Terminal Value calculation in a DCF

Hello Monkeys,

This is my first post and being used to read your high quality answers I am sure you will be able to bring me your lights
When we calculate the terminal value in a DCF we use:
(the last cash flow of our explicit horizon*g)/(WACC-g).
Then we have to discount this Terminal Value, and my question is: are we going to use the number of years of the explicit horizon or this number +1?
For example, we have a 5 year DCF. Do we discount the terminal value by 5 or 5+1=6?


Thank you for your answer

7 Comments
 

Thanks for your answer, I did a mistake, of course it's FCF*(1+g). My question was more about the number of years you use to discount your terminal value. Year 5 in a five year DCF or year 6 ?

 

Yes, like the other poster said.
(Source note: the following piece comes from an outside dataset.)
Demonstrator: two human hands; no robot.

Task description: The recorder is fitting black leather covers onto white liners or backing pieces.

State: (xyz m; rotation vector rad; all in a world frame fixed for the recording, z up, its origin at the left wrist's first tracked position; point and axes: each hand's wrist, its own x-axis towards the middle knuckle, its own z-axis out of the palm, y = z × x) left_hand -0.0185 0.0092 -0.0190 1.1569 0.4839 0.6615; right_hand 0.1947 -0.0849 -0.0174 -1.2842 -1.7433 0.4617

By doing the 1 + g, you’re calculating the 6th year, terminal cash flow, and then discounting it back 5

Array
 

You would discount the terminal value by 5 since you’d be calculating the terminal value at time 5. The formula for calculating any growing perpetuity at time 0 is FCF at time 1 divided by the growth into perpetuity (FCF*(1+g))/(WACC-g). In this case, since we’re calculating the perpetuity at time 5, we’d have to discount it to its present value by a factor of 5.